[[ Collected data, beginning ]]

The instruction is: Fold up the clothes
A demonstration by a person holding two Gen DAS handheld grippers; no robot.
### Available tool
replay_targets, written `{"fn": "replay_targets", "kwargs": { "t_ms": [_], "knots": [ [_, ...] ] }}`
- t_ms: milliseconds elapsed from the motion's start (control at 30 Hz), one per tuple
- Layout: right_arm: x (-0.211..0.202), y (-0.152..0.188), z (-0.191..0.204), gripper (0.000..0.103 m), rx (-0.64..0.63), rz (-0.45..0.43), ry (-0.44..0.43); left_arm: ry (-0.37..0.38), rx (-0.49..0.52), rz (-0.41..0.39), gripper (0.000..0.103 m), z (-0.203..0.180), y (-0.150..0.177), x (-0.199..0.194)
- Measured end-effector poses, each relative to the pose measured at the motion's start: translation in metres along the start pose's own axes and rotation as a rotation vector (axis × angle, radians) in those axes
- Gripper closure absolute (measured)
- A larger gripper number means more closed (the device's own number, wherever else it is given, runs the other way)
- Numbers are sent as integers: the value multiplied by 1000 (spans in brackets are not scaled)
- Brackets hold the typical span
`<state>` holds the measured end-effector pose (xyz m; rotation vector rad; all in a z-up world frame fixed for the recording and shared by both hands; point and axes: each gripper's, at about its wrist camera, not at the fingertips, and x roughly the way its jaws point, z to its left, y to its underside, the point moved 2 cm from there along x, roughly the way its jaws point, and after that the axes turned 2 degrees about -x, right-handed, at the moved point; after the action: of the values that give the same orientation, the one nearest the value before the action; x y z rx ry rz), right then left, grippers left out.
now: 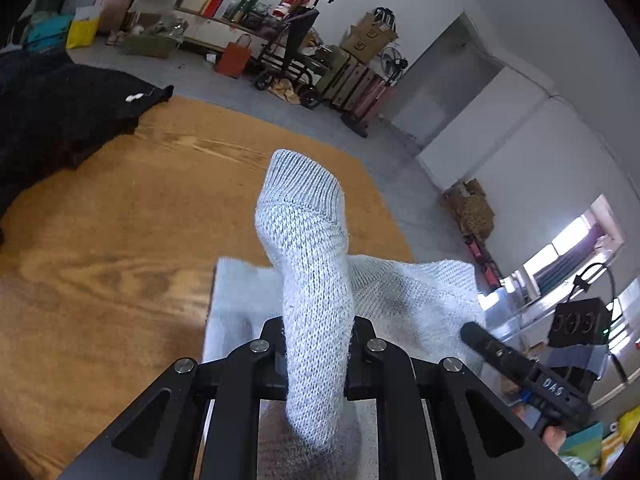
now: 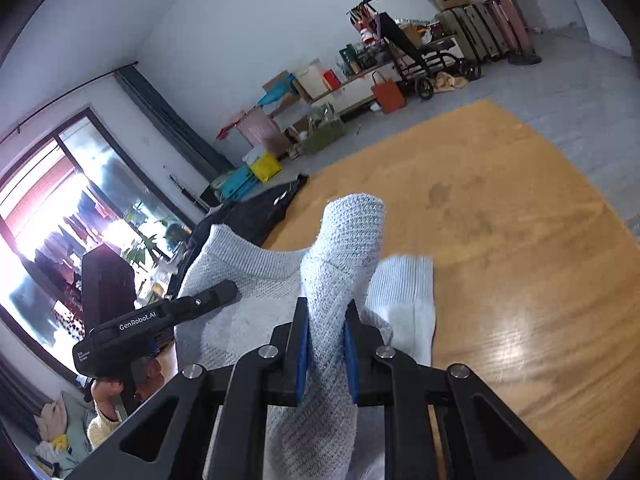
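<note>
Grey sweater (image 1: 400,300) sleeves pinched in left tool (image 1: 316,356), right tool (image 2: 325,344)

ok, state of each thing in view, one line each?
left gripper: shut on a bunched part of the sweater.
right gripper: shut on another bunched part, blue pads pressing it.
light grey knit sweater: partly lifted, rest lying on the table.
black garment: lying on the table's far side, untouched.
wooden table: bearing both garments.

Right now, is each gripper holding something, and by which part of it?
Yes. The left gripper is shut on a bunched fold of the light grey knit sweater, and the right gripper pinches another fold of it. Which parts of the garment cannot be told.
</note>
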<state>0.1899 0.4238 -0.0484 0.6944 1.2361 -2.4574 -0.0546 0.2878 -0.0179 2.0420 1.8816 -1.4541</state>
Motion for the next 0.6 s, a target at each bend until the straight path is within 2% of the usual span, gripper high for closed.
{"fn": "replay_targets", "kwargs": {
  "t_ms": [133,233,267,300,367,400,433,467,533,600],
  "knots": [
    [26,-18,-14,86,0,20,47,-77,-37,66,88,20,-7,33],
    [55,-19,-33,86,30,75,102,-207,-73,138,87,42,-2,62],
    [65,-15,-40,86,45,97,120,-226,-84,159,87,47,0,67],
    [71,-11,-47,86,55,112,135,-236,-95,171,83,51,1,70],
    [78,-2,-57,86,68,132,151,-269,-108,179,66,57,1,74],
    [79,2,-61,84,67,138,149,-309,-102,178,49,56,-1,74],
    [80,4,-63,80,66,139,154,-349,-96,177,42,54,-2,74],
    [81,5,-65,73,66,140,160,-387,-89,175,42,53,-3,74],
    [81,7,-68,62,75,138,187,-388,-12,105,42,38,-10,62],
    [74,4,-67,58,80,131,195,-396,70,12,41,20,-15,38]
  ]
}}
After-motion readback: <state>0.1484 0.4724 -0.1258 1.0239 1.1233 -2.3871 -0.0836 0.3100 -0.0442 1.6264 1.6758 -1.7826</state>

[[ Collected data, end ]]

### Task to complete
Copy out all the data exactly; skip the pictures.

### Task output
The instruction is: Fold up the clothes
A demonstration by a person holding two Gen DAS handheld grippers; no robot.
### Available tool
replay_targets, written `{"fn": "replay_targets", "kwargs": { "t_ms": [_], "knots": [ [_, ...] ] }}`
- t_ms: milliseconds elapsed from the motion's start (control at 30 Hz), one per tuple
- Layout: right_arm: x (-0.211..0.202), y (-0.152..0.188), z (-0.191..0.204), gripper (0.000..0.103 m), rx (-0.64..0.63), rz (-0.45..0.43), ry (-0.44..0.43); left_arm: ry (-0.37..0.38), rx (-0.49..0.52), rz (-0.41..0.39), gripper (0.000..0.103 m), z (-0.203..0.180), y (-0.150..0.177), x (-0.199..0.194)
- Measured end-effector poses, each relative to the pose measured at the motion's start: translation in metres along the start pose's own axes and rotation as a rotation vector (axis × angle, radians) in those axes
- Gripper closure absolute (measured)
- A larger gripper number means more closed (the device's own number, wherever else it is given, runs the other way)
- Numbers are sent as integers: the value multiplied by 1000 (spans in brackets are not scaled)
- Brackets hold the typical span
`<state>` holds the measured end-effector pose (xyz m; rotation vector rad; all in a z-up world frame fixed for the recording and shared by both hands; point and axes: each gripper's, at about its wrist camera, not at the fingertips, and x roughly the way its jaws point, z to its left, y to its underside, the point moved 2 cm from there along x, roughly the way its jaws point, and after that the axes turned 2 degrees about -x, right-handed, at the moved point; after the action: of the values that give the same orientation, the one nearest the value before the action; x y z rx ry rz), right then left, grippers left out.
now: 
now: 
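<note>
Grey sweater (image 1: 400,300) sleeves pinched in left tool (image 1: 316,356), right tool (image 2: 325,344)

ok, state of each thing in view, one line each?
left gripper: shut on a bunched part of the sweater.
right gripper: shut on another bunched part, blue pads pressing it.
light grey knit sweater: partly lifted, rest lying on the table.
black garment: lying on the table's far side, untouched.
wooden table: bearing both garments.

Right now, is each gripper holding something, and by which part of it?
Yes. The left gripper is shut on a bunched fold of the light grey knit sweater, and the right gripper pinches another fold of it. Which parts of the garment cannot be told.
</note>
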<state>0.1899 0.4238 -0.0484 0.6944 1.2361 -2.4574 -0.0546 0.2878 -0.0179 2.0420 1.8816 -1.4541</state>
Motion for the next 0.6 s, a target at each bend until the straight path is within 2% of the usual span, gripper high for closed.
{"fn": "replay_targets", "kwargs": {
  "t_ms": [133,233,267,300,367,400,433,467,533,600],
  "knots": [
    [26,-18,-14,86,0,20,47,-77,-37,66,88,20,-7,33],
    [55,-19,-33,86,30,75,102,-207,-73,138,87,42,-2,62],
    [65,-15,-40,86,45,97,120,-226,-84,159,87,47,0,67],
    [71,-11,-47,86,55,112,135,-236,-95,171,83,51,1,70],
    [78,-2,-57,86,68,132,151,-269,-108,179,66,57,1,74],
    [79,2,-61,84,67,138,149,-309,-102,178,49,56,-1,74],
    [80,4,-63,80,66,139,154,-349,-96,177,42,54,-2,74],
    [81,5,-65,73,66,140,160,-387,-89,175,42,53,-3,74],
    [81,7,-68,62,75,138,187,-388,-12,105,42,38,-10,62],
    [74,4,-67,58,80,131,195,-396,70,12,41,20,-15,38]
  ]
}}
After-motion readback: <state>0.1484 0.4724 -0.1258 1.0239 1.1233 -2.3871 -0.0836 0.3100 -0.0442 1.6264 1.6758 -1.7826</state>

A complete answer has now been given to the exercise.